» Required work:
Before you return the lines below, strip out any images and keep every word as written.

» Record set:
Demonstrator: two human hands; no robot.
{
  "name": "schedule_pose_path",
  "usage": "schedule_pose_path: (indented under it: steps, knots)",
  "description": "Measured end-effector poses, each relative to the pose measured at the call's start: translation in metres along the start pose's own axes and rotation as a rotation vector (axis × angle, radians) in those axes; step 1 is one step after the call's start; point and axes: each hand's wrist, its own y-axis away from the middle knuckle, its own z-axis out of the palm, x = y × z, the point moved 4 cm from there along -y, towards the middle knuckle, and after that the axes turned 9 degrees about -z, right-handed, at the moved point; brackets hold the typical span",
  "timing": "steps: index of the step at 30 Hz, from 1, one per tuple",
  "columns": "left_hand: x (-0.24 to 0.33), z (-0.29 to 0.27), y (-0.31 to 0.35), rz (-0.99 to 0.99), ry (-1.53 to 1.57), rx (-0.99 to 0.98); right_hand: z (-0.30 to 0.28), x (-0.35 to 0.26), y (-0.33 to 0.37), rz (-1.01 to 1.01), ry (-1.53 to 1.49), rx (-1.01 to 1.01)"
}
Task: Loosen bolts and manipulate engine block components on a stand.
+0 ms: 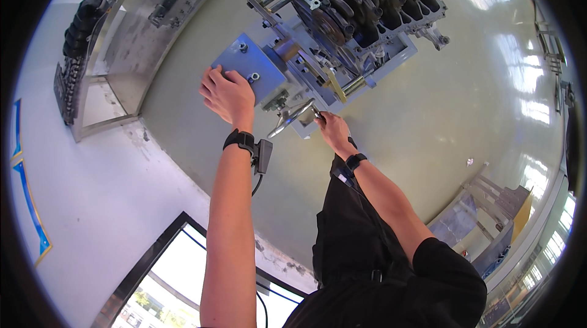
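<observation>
An engine block [373, 7] with its crankshaft showing is mounted on a metal engine stand [397, 52]. At the stand's near left is a blue-grey metal box [247, 65] with bolts on its top. My left hand [229, 95] rests on the box's near left corner, its fingers apart and slightly bent, holding nothing. Below the box a shiny handwheel [287, 121] sits tilted on its shaft. My right hand [334, 130] is closed round the dark handle [318, 116] at the wheel's right side. That handle is mostly hidden by my fingers.
On the left a metal bench [131, 40] carries engine parts, with a dark part [82, 25] at its end. Lower right stands a metal frame [483, 205] with panels. A white wall [104, 199] and a window [165, 291] are at lower left.
</observation>
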Motion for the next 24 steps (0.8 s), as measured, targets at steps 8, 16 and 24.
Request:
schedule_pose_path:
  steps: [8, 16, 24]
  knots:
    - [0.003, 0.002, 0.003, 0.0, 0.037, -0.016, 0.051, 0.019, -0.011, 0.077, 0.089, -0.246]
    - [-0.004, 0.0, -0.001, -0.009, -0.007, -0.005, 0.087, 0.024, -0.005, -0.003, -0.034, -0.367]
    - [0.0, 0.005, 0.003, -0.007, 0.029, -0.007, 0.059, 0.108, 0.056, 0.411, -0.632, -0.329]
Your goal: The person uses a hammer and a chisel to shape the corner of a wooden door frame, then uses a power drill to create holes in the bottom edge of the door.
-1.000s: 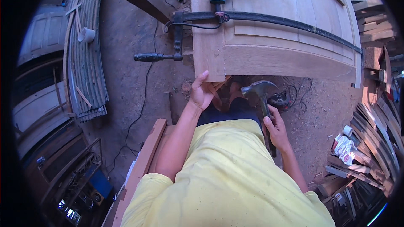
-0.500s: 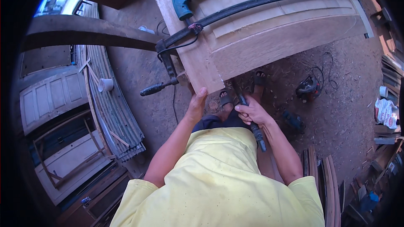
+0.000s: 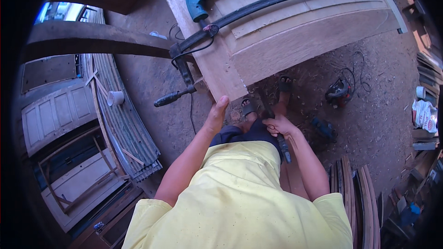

» Task response:
Demonstrator: two human hands; no robot.
{
  "name": "schedule_pose_path",
  "usage": "schedule_pose_path: (indented under it: steps, knots)",
  "description": "Measured end-effector poses, each relative to the pose measured at the call's start: translation in metres along the start pose's own axes and rotation as a rotation vector (axis × angle, radians) in those axes; step 1 is one step after the call's start; point and axes: each hand's wrist, its own y-axis away from the middle knuckle, its own z-axis out of the palm, x = y × z, the point moved 4 cm from there along -y, towards the middle knuckle, and after that the axes turned 9 degrees about -z, right-handed, at the moved point; brackets hold the typical span",
  "timing": "steps: index of the step at 30 Hz, from 1, one per tuple",
  "columns": "left_hand: x (-0.24 to 0.33), z (-0.29 to 0.27), y (-0.31 to 0.35), rz (-0.99 to 0.99), ry (-1.53 to 1.57), rx (-0.99 to 0.98); right_hand: z (-0.30 to 0.28), x (-0.35 to 0.26), y (-0.33 to 0.37), rz (-1.01 to 1.01), ry (-1.53 to 1.49), rx (-1.01 to 1.01)"
}
Task: Loosen bolts and manipulate engine block components on a stand.
+0 ms: 
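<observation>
An engine block [373, 7] with its crankshaft showing is mounted on a metal engine stand [397, 52]. At the stand's near left is a blue-grey metal box [247, 65] with bolts on its top. My left hand [229, 95] rests on the box's near left corner, its fingers apart and slightly bent, holding nothing. Below the box a shiny handwheel [287, 121] sits tilted on its shaft. My right hand [334, 130] is closed round the dark handle [318, 116] at the wheel's right side. That handle is mostly hidden by my fingers.
On the left a metal bench [131, 40] carries engine parts, with a dark part [82, 25] at its end. Lower right stands a metal frame [483, 205] with panels. A white wall [104, 199] and a window [165, 291] are at lower left.
</observation>
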Motion for the next 24 steps (0.8 s), as measured, targets at steps 8, 16 and 24.
Request:
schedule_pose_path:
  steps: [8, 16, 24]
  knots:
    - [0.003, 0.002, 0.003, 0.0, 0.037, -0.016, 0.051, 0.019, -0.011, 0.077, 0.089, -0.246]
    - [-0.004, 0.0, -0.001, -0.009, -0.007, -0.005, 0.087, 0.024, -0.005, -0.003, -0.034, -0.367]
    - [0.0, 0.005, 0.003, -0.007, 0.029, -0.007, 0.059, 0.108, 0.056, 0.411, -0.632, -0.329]
Your goal: The person uses a hammer and a chisel to shape the corner of a wooden door frame, then uses a power drill to create holes in the bottom edge of the door.
-1.000s: 
-0.500s: 
+0.000s: 

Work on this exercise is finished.